▸ **Raw data**:

┏━━

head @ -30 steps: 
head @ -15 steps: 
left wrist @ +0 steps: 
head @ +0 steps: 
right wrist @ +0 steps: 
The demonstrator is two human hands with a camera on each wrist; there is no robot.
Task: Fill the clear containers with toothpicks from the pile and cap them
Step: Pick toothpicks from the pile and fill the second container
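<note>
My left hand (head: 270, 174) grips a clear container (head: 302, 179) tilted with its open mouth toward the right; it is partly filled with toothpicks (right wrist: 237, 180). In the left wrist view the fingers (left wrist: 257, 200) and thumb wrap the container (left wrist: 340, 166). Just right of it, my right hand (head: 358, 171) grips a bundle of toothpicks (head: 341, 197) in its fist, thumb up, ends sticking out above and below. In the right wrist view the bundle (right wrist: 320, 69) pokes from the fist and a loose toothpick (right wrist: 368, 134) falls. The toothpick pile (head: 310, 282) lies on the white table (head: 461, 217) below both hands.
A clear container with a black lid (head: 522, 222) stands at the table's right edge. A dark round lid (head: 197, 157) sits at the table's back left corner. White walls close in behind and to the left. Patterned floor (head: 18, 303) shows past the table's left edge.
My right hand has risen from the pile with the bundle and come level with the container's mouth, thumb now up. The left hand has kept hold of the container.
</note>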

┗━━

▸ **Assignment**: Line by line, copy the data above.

▸ **The answer**:
head @ -30 steps: 
head @ -15 steps: 
left wrist @ +0 steps: 
head @ +0 steps: 
right wrist @ +0 steps: 
The demonstrator is two human hands with a camera on each wrist; there is no robot.
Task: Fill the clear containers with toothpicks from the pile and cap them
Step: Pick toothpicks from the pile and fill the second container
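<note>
My left hand (head: 270, 174) grips a clear container (head: 302, 179) tilted with its open mouth toward the right; it is partly filled with toothpicks (right wrist: 237, 180). In the left wrist view the fingers (left wrist: 257, 200) and thumb wrap the container (left wrist: 340, 166). Just right of it, my right hand (head: 358, 171) grips a bundle of toothpicks (head: 341, 197) in its fist, thumb up, ends sticking out above and below. In the right wrist view the bundle (right wrist: 320, 69) pokes from the fist and a loose toothpick (right wrist: 368, 134) falls. The toothpick pile (head: 310, 282) lies on the white table (head: 461, 217) below both hands.
A clear container with a black lid (head: 522, 222) stands at the table's right edge. A dark round lid (head: 197, 157) sits at the table's back left corner. White walls close in behind and to the left. Patterned floor (head: 18, 303) shows past the table's left edge.
My right hand has risen from the pile with the bundle and come level with the container's mouth, thumb now up. The left hand has kept hold of the container.
</note>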

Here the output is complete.